Once the data has been read, restate all of it exactly.

Available data:
*****

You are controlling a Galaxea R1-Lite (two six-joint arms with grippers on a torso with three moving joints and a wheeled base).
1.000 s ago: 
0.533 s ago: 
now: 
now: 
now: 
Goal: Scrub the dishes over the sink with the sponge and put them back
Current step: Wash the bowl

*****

Task output:
You are controlling a Galaxea R1-Lite (two six-joint arms with grippers on a torso with three moving joints and a wheeled base).
1.000 s ago: 
0.533 s ago: 
now: 
now: 
now: 
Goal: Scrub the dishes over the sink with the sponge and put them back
Current step: Wash the bowl

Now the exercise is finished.